- PROBLEM DETAILS: When copying the data, keep every line exactly the same.
_____
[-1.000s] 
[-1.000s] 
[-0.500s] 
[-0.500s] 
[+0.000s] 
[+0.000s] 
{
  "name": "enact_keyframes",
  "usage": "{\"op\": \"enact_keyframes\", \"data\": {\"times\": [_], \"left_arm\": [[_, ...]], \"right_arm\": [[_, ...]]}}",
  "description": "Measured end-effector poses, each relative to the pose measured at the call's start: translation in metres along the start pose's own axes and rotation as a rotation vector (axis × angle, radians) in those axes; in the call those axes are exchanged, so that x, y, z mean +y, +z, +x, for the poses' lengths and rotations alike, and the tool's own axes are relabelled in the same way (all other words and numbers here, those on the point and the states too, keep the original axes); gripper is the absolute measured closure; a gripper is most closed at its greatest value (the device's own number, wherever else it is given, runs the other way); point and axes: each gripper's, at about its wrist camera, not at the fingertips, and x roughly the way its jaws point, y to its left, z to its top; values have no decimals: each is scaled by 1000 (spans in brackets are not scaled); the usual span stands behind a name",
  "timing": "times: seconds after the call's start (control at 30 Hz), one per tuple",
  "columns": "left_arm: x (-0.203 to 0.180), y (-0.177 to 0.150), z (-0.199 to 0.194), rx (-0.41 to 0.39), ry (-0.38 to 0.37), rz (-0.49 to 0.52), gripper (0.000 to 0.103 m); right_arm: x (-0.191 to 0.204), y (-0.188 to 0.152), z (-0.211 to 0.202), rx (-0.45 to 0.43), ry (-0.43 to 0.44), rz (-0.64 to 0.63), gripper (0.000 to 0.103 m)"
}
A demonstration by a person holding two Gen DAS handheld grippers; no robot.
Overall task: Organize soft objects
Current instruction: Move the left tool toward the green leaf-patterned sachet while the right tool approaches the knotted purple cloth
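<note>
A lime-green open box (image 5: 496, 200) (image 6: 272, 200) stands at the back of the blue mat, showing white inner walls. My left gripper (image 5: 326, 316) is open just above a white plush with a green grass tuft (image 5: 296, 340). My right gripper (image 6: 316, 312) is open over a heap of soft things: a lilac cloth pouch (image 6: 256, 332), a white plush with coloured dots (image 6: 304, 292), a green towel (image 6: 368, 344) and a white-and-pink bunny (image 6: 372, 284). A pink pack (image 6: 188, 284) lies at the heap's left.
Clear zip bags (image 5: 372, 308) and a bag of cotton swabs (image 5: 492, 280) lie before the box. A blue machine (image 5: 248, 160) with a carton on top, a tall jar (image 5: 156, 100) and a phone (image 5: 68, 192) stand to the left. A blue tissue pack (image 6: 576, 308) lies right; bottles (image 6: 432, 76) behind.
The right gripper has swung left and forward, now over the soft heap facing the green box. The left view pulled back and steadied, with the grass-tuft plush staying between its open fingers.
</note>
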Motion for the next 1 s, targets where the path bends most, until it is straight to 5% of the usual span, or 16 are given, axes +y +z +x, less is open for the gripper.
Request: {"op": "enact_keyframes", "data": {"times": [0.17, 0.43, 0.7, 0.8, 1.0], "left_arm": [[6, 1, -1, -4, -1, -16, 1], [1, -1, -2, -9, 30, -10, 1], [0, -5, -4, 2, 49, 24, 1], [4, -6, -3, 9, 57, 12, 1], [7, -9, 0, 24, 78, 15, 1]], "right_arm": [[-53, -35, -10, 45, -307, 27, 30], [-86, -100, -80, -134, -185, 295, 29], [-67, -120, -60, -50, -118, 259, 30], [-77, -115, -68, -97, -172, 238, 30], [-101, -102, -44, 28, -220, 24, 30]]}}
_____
- RESPONSE TO THIS EXERCISE:
[-1.000s] 
[-1.000s] 
[-0.500s] 
[-0.500s] 
[+0.000s] 
[+0.000s] 
{
  "name": "enact_keyframes",
  "usage": "{\"op\": \"enact_keyframes\", \"data\": {\"times\": [_], \"left_arm\": [[_, ...]], \"right_arm\": [[_, ...]]}}",
  "description": "Measured end-effector poses, each relative to the pose measured at the call's start: translation in metres along the start pose's own axes and rotation as a rotation vector (axis × angle, radians) in those axes; in the call those axes are exchanged, so that x, y, z mean +y, +z, +x, for the poses' lengths and rotations alike, and the tool's own axes are relabelled in the same way (all other words and numbers here, those on the point and the states too, keep the original axes); gripper is the absolute measured closure; a gripper is most closed at its greatest value (the device's own number, wherever else it is given, runs the other way); point and axes: each gripper's, at about its wrist camera, not at the fingertips, and x roughly the way its jaws point, y to its left, z to its top; values have no decimals: each is scaled by 1000 (spans in brackets are not scaled); the usual span stands behind a name",
  "timing": "times: seconds after the call's start (control at 30 Hz), one per tuple",
  "columns": "left_arm: x (-0.203 to 0.180), y (-0.177 to 0.150), z (-0.199 to 0.194), rx (-0.41 to 0.39), ry (-0.38 to 0.37), rz (-0.49 to 0.52), gripper (0.000 to 0.103 m); right_arm: x (-0.191 to 0.204), y (-0.188 to 0.152), z (-0.211 to 0.202), rx (-0.45 to 0.43), ry (-0.43 to 0.44), rz (-0.64 to 0.63), gripper (0.000 to 0.103 m)"
}
A demonstration by a person holding two Gen DAS handheld grippers; no robot.
Overall task: Organize soft objects
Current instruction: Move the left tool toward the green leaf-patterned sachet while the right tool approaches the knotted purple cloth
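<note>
A lime-green open box (image 5: 496, 200) (image 6: 272, 200) stands at the back of the blue mat, showing white inner walls. My left gripper (image 5: 326, 316) is open just above a white plush with a green grass tuft (image 5: 296, 340). My right gripper (image 6: 316, 312) is open over a heap of soft things: a lilac cloth pouch (image 6: 256, 332), a white plush with coloured dots (image 6: 304, 292), a green towel (image 6: 368, 344) and a white-and-pink bunny (image 6: 372, 284). A pink pack (image 6: 188, 284) lies at the heap's left.
Clear zip bags (image 5: 372, 308) and a bag of cotton swabs (image 5: 492, 280) lie before the box. A blue machine (image 5: 248, 160) with a carton on top, a tall jar (image 5: 156, 100) and a phone (image 5: 68, 192) stand to the left. A blue tissue pack (image 6: 576, 308) lies right; bottles (image 6: 432, 76) behind.
The right gripper has swung left and forward, now over the soft heap facing the green box. The left view pulled back and steadied, with the grass-tuft plush staying between its open fingers.
</note>
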Motion for the next 1 s, targets where the path bends most, until it is straight to 5% of the usual span, or 16 are given, axes +y +z +x, less is open for the gripper.
Request: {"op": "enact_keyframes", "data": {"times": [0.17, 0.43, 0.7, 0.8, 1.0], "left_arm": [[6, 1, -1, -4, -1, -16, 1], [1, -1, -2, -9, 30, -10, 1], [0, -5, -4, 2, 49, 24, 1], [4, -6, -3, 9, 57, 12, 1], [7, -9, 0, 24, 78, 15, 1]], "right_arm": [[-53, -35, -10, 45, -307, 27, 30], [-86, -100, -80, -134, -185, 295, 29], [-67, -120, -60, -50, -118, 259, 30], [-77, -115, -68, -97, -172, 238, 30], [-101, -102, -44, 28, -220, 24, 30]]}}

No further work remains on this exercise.